**Prompt**
Return every line from the records below in which the word "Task" is found.

[Input data Boundary: Start]

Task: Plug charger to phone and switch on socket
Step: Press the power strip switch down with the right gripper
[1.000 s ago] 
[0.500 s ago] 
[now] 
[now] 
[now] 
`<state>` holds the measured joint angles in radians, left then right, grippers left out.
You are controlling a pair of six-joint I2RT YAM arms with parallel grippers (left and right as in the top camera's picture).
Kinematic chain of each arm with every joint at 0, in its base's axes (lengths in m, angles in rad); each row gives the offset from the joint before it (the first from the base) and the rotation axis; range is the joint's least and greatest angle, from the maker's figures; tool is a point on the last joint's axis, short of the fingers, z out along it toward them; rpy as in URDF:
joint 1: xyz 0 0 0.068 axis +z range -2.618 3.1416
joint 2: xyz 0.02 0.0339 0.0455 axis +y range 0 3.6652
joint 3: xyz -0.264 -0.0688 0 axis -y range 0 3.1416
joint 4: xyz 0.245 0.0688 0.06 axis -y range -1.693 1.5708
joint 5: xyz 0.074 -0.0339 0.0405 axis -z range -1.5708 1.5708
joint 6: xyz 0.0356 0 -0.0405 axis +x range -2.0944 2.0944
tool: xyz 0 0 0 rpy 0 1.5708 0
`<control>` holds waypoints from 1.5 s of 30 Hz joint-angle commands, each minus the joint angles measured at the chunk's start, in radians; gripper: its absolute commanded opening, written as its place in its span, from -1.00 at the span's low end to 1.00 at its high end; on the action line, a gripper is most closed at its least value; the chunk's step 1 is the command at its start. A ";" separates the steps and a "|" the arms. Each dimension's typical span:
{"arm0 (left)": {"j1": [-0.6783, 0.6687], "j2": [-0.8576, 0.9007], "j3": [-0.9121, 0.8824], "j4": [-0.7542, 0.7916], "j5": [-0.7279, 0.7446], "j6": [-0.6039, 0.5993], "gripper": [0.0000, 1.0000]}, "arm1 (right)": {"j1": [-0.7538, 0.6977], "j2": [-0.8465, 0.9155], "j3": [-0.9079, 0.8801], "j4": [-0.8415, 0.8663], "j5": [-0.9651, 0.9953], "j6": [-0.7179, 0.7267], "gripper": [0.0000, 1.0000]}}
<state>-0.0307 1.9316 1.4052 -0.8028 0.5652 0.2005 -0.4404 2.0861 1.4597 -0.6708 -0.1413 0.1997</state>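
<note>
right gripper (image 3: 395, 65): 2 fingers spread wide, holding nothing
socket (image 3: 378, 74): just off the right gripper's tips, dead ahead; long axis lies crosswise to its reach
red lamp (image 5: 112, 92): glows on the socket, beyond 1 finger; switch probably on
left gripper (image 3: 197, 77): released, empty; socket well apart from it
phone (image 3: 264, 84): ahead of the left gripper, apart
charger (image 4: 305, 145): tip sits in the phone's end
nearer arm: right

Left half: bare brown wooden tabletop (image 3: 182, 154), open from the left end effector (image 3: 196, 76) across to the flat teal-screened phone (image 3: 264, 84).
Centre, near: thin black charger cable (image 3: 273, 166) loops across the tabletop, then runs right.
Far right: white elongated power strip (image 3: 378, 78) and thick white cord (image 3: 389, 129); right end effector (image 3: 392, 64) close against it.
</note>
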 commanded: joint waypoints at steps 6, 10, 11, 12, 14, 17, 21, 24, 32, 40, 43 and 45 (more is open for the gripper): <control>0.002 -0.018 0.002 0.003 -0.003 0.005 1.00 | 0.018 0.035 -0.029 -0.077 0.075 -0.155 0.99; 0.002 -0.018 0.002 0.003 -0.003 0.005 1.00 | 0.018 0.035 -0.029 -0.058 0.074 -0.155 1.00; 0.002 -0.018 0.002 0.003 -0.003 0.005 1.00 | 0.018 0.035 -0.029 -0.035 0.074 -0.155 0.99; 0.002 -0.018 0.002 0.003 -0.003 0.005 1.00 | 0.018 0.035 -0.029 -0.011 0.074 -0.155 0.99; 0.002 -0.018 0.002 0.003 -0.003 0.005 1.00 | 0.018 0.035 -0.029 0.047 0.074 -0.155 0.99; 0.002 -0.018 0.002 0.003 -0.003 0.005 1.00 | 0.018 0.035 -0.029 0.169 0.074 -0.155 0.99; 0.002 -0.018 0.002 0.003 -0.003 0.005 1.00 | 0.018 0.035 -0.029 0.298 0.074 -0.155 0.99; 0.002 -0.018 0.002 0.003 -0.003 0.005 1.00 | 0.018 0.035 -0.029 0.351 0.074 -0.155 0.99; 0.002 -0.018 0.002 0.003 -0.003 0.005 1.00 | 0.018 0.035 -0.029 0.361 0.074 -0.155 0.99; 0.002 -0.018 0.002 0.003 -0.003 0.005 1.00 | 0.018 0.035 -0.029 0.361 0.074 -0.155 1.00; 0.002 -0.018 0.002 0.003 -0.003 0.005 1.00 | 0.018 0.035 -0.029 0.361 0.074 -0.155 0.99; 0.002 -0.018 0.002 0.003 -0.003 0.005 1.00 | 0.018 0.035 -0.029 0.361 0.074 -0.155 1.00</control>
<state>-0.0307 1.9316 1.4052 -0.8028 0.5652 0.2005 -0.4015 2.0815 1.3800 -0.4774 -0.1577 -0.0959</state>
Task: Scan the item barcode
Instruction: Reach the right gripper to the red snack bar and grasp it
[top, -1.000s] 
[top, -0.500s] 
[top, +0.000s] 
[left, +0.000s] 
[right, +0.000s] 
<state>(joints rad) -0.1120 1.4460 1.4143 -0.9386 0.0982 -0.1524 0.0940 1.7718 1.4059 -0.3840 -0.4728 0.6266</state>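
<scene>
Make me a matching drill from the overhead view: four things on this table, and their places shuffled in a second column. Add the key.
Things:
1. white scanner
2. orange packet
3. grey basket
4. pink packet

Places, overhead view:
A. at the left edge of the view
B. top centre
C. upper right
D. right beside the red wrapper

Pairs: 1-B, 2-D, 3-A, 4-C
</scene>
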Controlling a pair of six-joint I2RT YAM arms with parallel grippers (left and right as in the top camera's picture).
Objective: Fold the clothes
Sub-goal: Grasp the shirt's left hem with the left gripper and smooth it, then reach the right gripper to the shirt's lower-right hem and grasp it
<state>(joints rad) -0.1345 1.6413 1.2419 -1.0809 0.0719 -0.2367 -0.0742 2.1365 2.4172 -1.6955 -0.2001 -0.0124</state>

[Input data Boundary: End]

**Solved exercise**
Task: Plug charger to phone and switch on socket
Task: Scan the item barcode

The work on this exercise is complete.